▸ **Exercise instructions**
Go through the entries below and collect each line with the string "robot" in it.

▸ **Task material**
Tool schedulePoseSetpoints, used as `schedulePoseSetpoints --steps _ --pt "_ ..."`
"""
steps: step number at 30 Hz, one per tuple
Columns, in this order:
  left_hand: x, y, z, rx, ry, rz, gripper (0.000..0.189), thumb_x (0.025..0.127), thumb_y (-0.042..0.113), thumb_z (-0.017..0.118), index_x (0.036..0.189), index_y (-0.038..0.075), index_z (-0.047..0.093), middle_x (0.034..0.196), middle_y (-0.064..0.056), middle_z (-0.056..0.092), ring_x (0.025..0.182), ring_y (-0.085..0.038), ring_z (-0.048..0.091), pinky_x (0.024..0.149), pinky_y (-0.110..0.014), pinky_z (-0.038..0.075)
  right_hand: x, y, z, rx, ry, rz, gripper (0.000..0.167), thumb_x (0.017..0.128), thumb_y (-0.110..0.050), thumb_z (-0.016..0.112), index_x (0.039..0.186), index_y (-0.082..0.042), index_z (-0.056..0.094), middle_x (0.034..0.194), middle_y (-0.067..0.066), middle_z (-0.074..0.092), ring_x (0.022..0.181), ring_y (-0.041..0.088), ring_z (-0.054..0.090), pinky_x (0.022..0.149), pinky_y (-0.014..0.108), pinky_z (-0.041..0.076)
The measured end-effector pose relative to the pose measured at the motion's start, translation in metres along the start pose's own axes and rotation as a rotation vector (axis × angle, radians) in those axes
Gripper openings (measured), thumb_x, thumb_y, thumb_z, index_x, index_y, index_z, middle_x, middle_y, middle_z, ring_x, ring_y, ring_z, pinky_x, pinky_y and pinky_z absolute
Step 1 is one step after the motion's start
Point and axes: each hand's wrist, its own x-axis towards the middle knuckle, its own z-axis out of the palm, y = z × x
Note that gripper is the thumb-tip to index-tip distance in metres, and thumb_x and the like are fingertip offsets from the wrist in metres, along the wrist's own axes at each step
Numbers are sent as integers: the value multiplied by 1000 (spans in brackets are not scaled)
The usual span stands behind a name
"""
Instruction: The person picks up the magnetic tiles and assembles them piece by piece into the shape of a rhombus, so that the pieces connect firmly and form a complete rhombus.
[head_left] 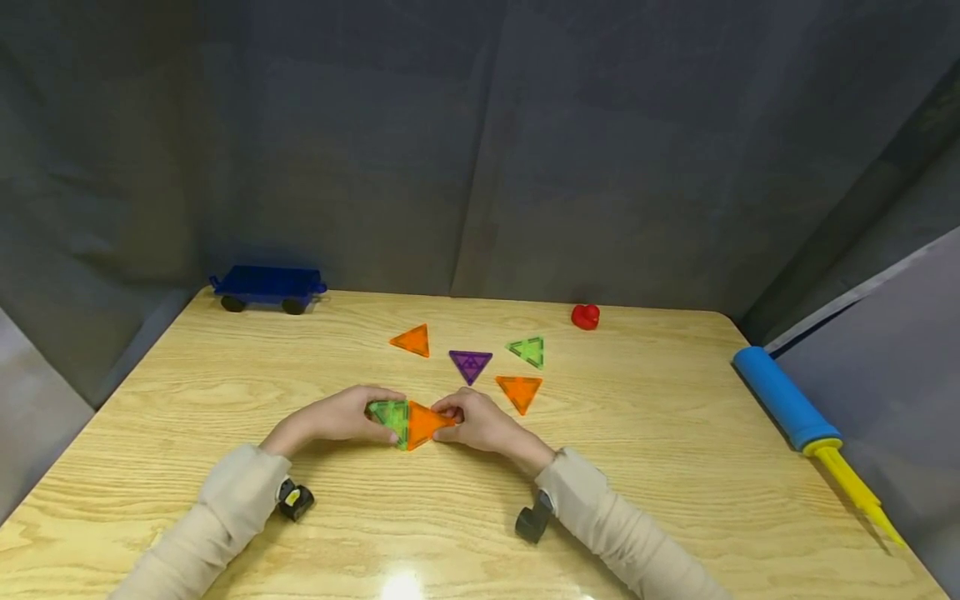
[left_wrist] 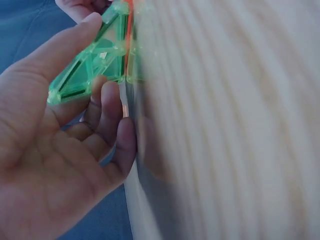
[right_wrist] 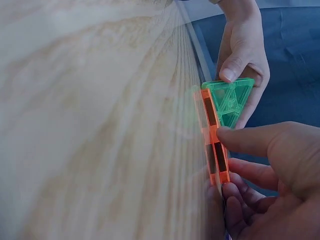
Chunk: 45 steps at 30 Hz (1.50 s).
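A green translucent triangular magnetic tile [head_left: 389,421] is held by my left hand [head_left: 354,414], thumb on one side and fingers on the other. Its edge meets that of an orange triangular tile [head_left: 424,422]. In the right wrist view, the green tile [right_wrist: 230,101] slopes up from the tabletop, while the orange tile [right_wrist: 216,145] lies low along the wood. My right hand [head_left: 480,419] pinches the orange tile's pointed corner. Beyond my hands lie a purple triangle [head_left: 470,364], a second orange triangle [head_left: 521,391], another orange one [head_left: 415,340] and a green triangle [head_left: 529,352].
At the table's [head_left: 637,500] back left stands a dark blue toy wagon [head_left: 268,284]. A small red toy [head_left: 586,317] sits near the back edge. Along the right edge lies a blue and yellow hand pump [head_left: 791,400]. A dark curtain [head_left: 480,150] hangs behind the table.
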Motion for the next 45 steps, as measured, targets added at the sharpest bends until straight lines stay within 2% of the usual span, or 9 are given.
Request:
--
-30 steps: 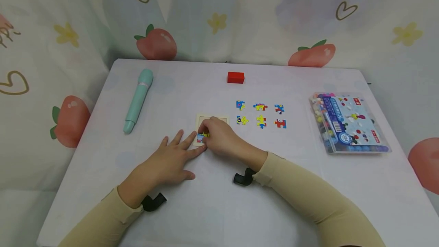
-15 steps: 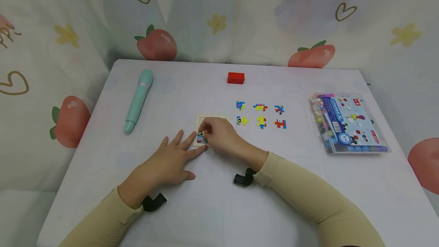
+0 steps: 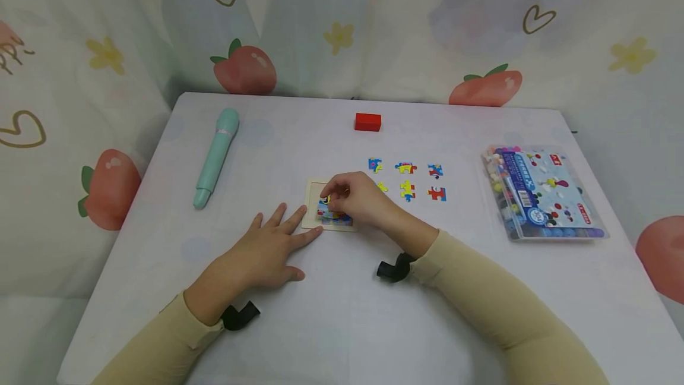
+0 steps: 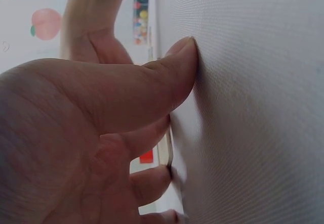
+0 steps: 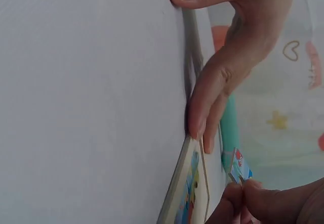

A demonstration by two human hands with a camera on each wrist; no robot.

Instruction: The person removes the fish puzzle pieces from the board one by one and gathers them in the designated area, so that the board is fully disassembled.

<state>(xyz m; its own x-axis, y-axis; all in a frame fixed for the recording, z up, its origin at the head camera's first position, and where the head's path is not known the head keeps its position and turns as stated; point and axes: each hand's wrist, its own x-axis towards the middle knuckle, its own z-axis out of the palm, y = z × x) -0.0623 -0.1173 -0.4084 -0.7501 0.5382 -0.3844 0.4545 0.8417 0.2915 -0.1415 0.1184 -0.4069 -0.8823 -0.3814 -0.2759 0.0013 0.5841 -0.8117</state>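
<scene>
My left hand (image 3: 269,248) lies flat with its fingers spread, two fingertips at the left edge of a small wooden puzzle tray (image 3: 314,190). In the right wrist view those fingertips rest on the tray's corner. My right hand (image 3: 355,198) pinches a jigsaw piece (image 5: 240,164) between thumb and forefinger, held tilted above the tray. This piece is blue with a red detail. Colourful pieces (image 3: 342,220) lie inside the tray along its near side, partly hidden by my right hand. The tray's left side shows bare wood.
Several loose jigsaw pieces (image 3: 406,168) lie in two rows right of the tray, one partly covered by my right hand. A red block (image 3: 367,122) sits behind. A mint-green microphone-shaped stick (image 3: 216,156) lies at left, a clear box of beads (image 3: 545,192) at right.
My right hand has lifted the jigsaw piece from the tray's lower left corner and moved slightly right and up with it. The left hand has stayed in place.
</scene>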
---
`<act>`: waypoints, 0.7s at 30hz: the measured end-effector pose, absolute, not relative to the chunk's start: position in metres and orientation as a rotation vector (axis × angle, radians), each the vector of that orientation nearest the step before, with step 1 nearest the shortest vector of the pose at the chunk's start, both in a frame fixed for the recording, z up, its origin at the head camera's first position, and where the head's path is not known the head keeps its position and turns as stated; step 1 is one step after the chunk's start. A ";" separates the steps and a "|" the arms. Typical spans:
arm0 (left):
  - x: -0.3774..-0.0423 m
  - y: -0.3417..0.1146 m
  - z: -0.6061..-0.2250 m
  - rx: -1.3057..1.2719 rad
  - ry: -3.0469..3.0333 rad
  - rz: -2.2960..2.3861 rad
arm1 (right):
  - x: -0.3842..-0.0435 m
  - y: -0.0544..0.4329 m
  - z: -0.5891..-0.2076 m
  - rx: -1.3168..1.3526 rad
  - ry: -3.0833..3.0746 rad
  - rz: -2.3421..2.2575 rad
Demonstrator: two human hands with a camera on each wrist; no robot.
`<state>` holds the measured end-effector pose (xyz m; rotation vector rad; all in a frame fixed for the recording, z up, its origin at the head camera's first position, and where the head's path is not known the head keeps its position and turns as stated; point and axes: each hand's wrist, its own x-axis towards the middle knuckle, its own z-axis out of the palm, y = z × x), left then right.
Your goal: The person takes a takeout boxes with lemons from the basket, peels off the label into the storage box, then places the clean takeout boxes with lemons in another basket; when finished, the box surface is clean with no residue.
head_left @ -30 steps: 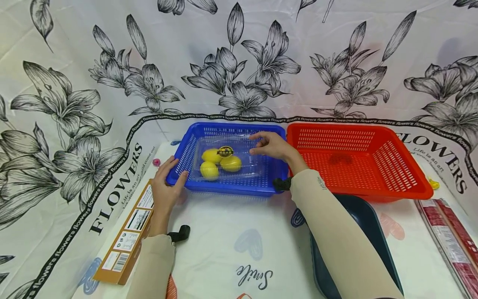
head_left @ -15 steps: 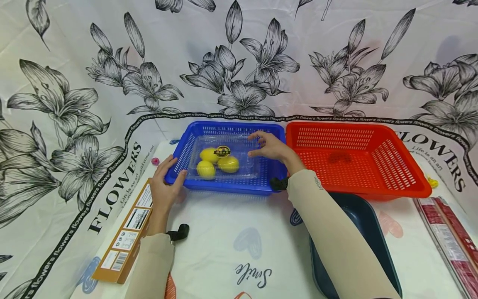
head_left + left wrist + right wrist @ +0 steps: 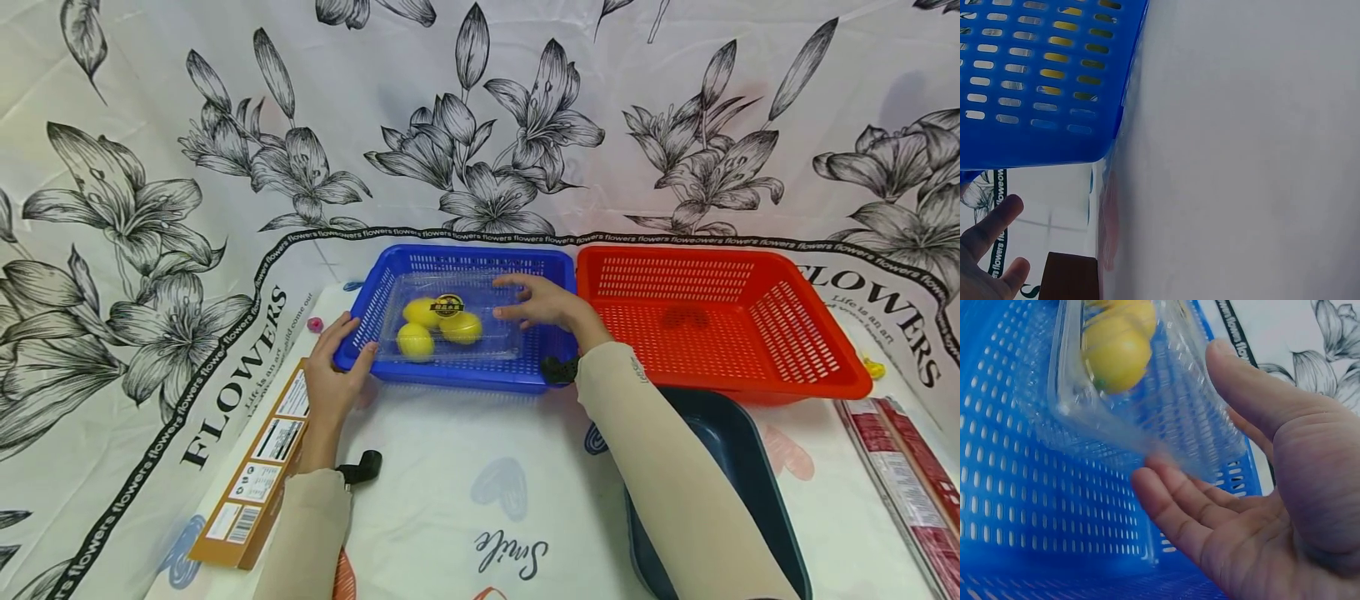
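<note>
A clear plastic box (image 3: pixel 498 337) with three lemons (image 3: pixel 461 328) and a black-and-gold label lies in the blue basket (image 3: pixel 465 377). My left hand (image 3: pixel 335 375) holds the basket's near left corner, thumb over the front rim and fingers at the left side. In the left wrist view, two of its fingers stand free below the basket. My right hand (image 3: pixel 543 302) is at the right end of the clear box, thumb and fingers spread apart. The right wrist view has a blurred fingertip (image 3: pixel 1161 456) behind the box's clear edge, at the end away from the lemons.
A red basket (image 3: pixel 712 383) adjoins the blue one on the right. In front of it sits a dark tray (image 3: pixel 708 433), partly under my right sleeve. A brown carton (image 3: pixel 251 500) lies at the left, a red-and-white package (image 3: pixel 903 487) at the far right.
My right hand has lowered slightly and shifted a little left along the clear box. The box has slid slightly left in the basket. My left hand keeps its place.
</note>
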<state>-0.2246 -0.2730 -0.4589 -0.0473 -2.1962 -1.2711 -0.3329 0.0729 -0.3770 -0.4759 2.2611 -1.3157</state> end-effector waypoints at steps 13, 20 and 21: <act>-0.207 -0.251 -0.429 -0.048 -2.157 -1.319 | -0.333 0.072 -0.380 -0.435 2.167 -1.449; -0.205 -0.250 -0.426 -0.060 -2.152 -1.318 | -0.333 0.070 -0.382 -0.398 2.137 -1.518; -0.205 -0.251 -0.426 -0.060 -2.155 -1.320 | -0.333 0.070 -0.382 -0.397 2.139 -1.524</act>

▸ **Finished task**
A demonstration by two human hands with a camera on each wrist; no robot.
Demonstrator: two human hands with a camera on each wrist; no robot.

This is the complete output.